PROBLEM TO WORK ON
Work through the entries below and show every line in which "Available" is found.

━━━━━ DATA PROVIDED

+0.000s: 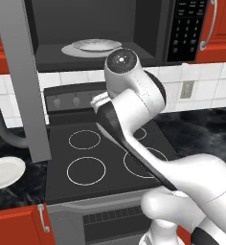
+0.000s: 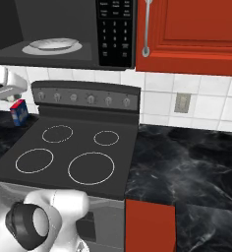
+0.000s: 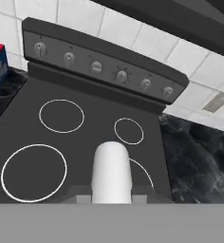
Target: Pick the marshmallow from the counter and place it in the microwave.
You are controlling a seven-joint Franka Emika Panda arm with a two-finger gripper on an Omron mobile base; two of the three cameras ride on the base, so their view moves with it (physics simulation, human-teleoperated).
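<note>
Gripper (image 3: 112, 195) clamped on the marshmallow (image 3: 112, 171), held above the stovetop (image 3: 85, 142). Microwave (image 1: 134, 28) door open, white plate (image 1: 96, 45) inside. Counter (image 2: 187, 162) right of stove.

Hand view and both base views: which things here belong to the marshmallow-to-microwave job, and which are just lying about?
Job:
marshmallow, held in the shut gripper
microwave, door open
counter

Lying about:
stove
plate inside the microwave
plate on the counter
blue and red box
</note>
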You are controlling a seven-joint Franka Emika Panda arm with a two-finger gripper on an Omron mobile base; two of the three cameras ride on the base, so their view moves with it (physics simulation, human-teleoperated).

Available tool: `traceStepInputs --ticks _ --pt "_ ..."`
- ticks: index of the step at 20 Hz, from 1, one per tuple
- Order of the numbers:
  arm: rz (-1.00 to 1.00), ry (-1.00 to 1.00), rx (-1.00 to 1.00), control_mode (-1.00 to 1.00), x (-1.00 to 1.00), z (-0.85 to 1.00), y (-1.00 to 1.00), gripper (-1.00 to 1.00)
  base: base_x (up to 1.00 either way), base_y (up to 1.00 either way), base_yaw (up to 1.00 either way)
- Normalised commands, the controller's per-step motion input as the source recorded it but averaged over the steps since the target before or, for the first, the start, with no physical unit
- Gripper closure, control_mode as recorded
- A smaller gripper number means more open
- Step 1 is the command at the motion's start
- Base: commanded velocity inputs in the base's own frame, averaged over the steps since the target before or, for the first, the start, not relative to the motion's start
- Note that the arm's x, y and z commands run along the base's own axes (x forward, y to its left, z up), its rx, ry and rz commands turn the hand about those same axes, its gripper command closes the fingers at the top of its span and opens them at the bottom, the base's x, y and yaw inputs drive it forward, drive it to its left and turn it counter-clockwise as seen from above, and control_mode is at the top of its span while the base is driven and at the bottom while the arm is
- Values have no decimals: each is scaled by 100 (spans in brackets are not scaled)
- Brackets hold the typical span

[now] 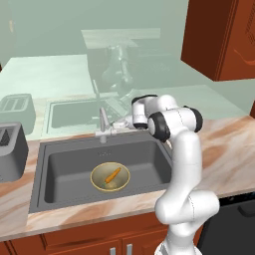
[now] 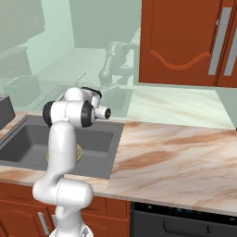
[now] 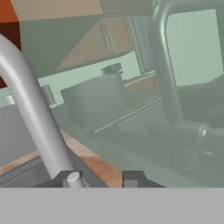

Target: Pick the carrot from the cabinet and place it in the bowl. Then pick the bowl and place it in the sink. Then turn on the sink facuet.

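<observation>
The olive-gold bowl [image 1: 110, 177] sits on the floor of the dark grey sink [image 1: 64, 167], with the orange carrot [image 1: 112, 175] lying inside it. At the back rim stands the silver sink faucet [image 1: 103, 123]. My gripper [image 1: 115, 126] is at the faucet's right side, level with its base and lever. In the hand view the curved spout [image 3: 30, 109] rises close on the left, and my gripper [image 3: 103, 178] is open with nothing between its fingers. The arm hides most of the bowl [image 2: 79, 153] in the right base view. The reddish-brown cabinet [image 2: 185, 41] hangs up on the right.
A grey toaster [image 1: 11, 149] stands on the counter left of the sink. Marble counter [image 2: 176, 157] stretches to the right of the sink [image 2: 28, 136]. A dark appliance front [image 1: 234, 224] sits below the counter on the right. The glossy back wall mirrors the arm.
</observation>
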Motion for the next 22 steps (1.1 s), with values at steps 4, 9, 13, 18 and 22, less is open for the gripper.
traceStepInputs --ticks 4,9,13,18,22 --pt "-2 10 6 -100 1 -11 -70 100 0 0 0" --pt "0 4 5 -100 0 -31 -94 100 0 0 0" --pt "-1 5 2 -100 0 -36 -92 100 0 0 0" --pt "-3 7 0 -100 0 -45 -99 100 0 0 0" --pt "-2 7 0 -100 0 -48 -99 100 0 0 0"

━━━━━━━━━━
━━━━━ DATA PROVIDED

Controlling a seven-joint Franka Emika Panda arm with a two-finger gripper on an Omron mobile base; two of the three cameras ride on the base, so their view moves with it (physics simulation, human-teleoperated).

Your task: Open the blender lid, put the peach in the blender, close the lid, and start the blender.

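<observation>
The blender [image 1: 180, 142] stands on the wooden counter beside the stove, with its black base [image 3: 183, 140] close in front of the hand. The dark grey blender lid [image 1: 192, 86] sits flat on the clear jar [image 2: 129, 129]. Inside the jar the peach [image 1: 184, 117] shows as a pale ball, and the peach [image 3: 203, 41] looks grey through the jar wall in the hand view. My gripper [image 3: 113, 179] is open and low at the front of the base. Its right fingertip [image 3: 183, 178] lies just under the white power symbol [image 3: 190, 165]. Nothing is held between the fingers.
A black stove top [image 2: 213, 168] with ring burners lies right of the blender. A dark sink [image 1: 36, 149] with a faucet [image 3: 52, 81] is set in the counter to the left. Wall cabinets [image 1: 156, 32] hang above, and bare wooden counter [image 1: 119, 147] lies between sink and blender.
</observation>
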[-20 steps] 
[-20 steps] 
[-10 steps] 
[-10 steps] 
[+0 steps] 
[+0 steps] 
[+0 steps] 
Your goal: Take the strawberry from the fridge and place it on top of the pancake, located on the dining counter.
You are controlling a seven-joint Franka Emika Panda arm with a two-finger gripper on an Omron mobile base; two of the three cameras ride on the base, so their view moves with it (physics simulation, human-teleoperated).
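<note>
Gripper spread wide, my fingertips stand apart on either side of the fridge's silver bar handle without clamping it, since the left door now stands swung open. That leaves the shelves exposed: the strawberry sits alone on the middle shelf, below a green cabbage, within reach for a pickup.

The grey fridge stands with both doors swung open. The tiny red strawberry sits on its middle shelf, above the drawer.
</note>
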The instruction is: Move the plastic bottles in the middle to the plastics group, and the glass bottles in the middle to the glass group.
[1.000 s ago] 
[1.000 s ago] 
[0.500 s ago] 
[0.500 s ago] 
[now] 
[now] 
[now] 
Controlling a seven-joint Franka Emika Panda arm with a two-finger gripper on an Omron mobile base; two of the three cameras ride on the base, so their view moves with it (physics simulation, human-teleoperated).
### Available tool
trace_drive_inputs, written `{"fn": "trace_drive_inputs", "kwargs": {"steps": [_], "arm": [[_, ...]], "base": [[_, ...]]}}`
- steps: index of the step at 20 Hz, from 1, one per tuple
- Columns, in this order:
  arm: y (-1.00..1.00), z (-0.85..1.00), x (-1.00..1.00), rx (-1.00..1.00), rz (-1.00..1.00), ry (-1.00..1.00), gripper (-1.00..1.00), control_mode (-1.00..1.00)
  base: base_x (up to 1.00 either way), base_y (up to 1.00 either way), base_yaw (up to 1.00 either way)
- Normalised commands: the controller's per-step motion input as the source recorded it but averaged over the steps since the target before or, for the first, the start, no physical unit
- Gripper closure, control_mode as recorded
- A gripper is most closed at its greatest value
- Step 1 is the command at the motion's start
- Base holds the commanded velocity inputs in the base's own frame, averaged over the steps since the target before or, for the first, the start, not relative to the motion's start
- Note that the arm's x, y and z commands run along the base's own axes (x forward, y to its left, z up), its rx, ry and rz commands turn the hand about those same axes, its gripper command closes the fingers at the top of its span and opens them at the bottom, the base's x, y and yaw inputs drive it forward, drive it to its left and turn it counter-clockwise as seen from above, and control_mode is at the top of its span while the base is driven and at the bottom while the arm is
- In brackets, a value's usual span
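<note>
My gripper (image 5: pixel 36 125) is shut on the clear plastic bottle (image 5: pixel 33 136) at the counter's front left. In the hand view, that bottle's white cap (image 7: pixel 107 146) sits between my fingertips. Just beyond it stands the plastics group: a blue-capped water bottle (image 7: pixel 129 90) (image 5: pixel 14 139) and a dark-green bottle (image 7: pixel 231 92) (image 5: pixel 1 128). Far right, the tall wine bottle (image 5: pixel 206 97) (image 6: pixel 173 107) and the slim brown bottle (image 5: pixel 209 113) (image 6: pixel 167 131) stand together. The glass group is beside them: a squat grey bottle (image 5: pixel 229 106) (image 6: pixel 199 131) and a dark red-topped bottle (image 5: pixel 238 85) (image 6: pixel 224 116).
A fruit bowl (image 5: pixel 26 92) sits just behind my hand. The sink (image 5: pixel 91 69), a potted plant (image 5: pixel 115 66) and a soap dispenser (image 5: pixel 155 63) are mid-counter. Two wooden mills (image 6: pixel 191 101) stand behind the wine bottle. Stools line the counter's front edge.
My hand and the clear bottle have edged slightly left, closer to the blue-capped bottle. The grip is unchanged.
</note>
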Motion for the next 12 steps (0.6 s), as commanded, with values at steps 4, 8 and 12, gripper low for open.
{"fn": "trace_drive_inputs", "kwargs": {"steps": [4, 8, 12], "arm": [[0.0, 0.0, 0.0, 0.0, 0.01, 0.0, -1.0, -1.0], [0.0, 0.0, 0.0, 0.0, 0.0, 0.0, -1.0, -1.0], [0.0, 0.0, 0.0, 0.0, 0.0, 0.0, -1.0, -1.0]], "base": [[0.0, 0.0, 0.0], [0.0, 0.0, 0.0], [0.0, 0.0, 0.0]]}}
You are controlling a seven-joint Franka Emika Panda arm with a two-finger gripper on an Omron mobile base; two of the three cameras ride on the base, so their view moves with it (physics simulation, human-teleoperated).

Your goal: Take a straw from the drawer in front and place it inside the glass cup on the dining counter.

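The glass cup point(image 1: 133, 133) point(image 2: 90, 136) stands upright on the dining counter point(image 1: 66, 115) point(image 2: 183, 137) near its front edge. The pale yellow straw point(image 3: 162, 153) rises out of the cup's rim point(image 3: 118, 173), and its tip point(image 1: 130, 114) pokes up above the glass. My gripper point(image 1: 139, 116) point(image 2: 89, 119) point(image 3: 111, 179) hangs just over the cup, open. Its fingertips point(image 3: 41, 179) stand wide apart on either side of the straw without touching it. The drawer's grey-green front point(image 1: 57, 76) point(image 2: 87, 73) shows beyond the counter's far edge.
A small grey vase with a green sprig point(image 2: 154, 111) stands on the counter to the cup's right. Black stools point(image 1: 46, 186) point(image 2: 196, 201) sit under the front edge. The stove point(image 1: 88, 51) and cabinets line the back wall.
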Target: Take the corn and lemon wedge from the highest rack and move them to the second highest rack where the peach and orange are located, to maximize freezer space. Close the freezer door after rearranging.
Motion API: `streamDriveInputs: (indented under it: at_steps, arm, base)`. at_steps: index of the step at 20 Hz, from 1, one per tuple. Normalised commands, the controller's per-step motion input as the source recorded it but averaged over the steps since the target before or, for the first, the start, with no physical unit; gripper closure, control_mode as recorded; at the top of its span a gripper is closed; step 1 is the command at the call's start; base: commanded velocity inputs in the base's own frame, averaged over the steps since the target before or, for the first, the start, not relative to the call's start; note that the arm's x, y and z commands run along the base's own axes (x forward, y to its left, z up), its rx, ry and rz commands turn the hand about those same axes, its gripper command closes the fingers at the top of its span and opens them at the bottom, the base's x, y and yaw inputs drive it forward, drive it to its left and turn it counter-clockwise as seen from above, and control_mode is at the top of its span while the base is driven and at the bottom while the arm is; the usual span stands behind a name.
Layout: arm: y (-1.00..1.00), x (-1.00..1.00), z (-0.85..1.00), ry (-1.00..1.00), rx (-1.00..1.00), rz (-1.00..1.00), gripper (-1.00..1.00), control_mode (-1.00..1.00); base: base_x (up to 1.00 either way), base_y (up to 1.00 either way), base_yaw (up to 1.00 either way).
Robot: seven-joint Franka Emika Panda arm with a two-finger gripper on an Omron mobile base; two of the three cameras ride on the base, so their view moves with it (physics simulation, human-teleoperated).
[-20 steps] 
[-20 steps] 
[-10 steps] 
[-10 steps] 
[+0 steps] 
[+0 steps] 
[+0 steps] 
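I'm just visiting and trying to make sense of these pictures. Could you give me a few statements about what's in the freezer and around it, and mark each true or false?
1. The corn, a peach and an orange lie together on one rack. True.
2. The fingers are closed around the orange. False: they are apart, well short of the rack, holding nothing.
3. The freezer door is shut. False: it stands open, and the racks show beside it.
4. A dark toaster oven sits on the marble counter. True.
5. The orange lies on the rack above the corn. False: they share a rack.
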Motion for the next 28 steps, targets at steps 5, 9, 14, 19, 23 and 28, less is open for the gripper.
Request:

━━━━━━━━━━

EXPECTED OUTPUT
Available tool: `traceStepInputs --ticks _ --pt "_ ..."`
### Available tool

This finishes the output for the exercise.